INTRODUCCIÓN - Dark Sector -
Tener el concepto claro de un título es esencial para poder llevar a cabo un proyecto productivo. Digital Extremes ha concebido Dark Sector con un presupuesto limitado, pero no por ello han ahogado su pequeño concepto, lleno de jugo y que logra salir a flote con bastante dignidad.
Sin duda, la sinceridad brutal que desde el primer minuto de juego nos advierte que estamos ante un juego inspirado para y por los amantes de la serie B, logra crear una continua sorpresa y expectación por parte del jugador: tras una curiosa primer acto, tanto el control como los ademanes recuerdan mucho a dos de los grandes juegos de acción de los últimos años, Resident Evil 4 y Gears of War.
Lejos de resultar un agravio, imitar a dos de los mejores juegos de acción de la última década y a su vez, lograrlo con cierta clase inspira buena confianza. No es hasta avanzados unos cuantos capítulos, donde descubrimos el verdadero potencial del juego: el Glaive.
Como ya demostró Valve con Half Life 2, un simple arma puede servir como cimiento de un título al completo. En Dark Sector, nuestro protagonista Hayden (lamentablemente, un maniquí sin ningún tipo de carisma) es infectado por un misterioso virus soviético que transforma nuestro brazo en un brutal arma de matar, capaz de crear un curioso pero letal “boomerang” asesino. Este cuanto menos interesante ítem sirve de engranaje para justificar el juego: con él podremos resolver puzzles, atacar, salir victorioso en un enfrentamiento en una minoría numérica y jugar por el mero hecho de lanzar una y otra vez nuestro letal compañero.

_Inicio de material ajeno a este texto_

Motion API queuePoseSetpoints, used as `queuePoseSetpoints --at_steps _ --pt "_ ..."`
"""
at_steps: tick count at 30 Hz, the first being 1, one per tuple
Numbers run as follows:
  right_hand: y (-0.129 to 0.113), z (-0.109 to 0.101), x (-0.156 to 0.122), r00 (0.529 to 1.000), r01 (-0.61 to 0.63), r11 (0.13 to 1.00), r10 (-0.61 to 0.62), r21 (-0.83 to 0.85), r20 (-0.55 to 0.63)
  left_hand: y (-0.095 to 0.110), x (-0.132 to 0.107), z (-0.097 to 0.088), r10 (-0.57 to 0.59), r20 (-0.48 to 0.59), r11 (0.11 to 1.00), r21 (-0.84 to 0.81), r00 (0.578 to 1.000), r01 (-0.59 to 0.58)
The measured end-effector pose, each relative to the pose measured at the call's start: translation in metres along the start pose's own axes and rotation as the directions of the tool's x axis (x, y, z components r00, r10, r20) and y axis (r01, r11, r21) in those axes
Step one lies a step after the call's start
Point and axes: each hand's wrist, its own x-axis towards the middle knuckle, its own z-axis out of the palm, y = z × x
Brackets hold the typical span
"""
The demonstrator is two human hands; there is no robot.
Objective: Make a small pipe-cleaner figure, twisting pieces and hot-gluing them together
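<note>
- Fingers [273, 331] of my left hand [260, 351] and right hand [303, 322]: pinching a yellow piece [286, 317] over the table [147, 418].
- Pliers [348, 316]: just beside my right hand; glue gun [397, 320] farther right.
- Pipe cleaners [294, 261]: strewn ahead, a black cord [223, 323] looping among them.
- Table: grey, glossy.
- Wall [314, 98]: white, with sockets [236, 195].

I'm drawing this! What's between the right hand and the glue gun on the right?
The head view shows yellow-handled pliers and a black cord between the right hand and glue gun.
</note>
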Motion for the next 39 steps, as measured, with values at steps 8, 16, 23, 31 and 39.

He aquí el gran logro de Digital Extremes: tener los pies en el suelo y lograr realizar un juego compacto, con pocas fisuras y que logre engañar en el buen sentido, escondiendo muchas sorpresas y grandes momentos. Un juego concebido sin alardes pero con profesionalidad, tino y uno de los más recomendables juegos de acción de la temporada.